[[ Listed entries open ]]

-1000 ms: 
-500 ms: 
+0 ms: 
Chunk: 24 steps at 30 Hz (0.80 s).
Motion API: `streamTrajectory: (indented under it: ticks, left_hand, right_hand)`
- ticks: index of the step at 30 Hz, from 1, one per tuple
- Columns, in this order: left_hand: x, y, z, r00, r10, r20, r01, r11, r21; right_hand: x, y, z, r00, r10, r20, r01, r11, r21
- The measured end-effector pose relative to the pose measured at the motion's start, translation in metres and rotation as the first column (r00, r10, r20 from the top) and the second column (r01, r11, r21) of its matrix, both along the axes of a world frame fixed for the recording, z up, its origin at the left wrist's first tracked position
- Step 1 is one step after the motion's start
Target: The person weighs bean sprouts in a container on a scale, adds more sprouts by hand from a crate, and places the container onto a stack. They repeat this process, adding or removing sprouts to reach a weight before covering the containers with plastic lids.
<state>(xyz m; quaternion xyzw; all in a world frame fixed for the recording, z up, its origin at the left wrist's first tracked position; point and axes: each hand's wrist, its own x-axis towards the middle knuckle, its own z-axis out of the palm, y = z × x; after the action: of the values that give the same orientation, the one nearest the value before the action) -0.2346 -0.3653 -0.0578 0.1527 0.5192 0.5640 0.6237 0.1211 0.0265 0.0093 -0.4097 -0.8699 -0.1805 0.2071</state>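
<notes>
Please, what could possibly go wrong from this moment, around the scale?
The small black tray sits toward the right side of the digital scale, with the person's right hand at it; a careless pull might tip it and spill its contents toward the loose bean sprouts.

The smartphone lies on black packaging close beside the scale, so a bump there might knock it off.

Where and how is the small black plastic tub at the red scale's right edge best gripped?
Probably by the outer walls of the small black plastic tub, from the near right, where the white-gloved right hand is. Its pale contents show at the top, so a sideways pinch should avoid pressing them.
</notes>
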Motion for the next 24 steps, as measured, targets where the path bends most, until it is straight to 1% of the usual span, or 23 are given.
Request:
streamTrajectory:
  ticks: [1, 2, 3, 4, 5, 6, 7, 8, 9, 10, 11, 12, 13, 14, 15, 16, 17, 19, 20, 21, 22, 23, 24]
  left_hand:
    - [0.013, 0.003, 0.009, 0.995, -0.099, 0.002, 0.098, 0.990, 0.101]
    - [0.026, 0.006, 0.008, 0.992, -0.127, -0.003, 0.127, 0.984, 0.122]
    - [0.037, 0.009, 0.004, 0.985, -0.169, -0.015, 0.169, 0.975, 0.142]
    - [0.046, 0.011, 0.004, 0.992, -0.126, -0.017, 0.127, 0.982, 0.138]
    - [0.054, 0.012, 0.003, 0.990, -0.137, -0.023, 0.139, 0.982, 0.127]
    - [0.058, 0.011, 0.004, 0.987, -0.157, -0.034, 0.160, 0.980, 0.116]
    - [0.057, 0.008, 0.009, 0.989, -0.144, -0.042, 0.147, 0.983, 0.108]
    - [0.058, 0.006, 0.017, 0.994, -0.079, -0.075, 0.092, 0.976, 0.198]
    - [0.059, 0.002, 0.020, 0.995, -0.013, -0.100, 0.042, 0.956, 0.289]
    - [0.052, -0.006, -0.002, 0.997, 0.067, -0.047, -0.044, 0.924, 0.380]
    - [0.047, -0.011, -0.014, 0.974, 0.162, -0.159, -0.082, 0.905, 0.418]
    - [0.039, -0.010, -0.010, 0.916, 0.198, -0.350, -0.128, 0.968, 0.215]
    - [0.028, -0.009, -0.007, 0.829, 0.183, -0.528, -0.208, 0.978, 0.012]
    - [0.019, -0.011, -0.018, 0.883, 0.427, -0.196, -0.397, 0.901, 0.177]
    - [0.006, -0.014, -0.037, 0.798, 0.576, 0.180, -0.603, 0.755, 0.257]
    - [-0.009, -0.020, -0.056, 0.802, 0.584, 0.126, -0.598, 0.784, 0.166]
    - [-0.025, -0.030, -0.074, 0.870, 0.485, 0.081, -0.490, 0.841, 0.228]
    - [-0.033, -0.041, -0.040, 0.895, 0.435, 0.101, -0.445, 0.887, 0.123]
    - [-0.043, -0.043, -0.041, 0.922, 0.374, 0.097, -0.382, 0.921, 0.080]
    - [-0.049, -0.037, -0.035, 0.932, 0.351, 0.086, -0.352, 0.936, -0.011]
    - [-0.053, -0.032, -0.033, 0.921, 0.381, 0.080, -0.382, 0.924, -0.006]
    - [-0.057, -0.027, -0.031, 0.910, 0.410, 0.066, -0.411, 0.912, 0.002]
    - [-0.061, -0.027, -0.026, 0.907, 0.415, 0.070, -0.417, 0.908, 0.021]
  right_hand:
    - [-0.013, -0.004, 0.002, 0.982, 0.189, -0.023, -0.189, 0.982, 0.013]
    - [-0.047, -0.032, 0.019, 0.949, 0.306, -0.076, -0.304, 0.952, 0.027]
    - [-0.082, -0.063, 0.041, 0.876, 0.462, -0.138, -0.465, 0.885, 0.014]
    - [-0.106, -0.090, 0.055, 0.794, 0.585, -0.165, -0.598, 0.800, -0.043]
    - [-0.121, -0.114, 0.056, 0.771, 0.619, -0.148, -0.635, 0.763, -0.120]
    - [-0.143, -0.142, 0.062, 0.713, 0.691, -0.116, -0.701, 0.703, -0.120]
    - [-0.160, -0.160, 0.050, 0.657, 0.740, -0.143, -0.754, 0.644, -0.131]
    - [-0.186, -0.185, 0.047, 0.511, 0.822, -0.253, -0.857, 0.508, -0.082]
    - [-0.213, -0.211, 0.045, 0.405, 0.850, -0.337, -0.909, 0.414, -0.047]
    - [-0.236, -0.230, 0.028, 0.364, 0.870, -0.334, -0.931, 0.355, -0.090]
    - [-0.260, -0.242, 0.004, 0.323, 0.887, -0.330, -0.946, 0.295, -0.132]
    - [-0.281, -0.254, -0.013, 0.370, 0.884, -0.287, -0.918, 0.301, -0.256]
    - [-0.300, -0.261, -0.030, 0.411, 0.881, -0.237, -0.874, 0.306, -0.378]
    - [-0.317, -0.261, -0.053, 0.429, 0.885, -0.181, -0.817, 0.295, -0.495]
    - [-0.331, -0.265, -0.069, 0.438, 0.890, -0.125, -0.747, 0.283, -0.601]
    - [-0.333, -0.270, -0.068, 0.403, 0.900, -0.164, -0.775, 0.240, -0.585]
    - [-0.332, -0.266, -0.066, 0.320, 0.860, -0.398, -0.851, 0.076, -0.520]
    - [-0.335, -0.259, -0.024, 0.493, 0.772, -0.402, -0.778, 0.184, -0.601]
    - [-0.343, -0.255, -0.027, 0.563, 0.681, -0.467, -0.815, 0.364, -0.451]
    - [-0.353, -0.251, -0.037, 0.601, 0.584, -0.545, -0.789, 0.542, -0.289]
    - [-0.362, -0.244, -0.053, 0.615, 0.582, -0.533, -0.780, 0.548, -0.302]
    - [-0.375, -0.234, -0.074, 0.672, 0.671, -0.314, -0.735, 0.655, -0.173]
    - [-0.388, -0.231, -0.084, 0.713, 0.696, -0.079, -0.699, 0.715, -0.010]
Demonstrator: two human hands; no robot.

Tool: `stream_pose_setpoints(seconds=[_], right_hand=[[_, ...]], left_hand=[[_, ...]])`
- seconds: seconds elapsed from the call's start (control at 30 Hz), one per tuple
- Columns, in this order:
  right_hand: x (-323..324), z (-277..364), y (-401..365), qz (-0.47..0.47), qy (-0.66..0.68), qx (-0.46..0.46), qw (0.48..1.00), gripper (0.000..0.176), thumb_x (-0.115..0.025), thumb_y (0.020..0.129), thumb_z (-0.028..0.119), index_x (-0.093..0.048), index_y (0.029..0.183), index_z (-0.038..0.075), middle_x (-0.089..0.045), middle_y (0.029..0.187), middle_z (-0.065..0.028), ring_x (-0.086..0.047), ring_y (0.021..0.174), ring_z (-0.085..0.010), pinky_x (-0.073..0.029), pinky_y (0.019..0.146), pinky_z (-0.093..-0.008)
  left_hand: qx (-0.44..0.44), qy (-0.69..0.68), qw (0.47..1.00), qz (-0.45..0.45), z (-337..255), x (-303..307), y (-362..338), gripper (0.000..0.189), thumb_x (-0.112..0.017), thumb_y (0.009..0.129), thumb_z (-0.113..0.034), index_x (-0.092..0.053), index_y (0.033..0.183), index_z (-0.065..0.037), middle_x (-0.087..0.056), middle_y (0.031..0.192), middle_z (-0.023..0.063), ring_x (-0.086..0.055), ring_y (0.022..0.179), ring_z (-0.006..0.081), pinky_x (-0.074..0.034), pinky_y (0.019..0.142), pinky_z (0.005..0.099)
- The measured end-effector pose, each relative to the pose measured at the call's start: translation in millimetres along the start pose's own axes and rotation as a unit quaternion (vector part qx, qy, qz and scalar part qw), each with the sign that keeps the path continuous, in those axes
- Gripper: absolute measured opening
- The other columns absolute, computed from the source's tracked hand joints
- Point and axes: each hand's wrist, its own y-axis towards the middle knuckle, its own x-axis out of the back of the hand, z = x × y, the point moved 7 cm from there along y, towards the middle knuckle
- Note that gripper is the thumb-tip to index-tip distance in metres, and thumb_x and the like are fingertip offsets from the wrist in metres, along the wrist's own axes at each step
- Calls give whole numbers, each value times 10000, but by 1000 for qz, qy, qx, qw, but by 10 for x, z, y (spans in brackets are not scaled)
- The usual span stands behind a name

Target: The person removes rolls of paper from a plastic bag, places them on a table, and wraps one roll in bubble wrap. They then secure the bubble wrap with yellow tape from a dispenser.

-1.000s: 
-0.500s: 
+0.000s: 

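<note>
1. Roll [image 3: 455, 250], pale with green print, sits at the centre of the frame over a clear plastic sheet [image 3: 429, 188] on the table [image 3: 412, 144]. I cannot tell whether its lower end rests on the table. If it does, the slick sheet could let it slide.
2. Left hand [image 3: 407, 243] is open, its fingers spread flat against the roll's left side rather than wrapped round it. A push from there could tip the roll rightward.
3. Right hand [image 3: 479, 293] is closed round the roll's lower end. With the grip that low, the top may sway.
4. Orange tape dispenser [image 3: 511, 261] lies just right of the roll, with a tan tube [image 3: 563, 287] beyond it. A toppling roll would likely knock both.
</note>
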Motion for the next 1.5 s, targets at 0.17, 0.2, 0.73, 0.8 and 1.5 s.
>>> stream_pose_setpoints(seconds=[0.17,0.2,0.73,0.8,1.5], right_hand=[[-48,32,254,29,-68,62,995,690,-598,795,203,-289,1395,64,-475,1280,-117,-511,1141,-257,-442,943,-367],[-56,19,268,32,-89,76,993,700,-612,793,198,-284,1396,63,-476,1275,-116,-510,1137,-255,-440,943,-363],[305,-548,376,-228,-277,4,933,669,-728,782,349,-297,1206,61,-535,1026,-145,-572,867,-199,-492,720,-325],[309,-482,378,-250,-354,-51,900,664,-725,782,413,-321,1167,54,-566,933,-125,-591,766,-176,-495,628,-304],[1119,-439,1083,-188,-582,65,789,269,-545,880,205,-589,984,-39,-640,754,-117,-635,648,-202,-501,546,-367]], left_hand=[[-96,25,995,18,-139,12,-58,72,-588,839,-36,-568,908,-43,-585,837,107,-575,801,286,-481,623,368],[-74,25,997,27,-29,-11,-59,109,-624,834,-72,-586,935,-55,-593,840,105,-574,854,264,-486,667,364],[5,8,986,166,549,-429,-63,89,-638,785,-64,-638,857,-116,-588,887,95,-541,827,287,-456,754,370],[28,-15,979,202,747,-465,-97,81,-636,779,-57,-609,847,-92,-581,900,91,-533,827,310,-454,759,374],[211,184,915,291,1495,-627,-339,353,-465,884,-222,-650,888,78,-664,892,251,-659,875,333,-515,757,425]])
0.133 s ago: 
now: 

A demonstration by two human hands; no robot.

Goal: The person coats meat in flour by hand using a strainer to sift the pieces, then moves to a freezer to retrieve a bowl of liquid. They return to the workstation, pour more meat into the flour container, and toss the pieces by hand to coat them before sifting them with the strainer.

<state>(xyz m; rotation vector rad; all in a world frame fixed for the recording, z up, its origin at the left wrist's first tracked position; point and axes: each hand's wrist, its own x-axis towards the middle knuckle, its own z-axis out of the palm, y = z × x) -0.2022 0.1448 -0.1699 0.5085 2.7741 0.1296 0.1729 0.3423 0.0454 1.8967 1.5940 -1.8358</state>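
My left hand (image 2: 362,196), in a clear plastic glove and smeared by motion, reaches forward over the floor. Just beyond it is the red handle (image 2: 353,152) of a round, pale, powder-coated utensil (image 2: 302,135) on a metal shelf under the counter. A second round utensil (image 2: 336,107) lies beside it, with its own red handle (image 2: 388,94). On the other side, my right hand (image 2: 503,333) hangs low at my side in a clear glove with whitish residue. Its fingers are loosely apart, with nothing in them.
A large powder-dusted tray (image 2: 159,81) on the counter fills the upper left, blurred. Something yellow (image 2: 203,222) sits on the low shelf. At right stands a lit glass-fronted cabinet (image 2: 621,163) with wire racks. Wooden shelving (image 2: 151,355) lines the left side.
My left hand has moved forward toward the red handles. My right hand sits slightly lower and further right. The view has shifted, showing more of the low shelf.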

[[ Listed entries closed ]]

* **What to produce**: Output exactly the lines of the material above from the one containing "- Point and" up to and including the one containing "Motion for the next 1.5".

* **Problem solution**:
- Point and axes: each hand's wrist, its own y-axis towards the middle knuckle, its own x-axis out of the back of the hand, z = x × y, the point moved 7 cm from there along y, towards the middle knuckle
- Note that gripper is the thumb-tip to index-tip distance in metres, and thumb_x and the like are fingertip offsets from the wrist in metres, along the wrist's own axes at each step
- Calls give whole numbers, each value times 10000, but by 1000 for qz, qy, qx, qw, but by 10 for x, z, y (spans in brackets are not scaled)
- The usual span stands behind a name

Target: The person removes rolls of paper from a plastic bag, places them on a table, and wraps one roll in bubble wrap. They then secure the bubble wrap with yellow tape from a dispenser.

-1.000s: 
-0.500s: 
+0.000s: 

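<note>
1. Roll [image 3: 455, 250], pale with green print, sits at the centre of the frame over a clear plastic sheet [image 3: 429, 188] on the table [image 3: 412, 144]. I cannot tell whether its lower end rests on the table. If it does, the slick sheet could let it slide.
2. Left hand [image 3: 407, 243] is open, its fingers spread flat against the roll's left side rather than wrapped round it. A push from there could tip the roll rightward.
3. Right hand [image 3: 479, 293] is closed round the roll's lower end. With the grip that low, the top may sway.
4. Orange tape dispenser [image 3: 511, 261] lies just right of the roll, with a tan tube [image 3: 563, 287] beyond it. A toppling roll would likely knock both.
</note>
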Motion for the next 1.5 s, targets at 0.17, 0.2, 0.73, 0.8 and 1.5 s.

No further answer will be given.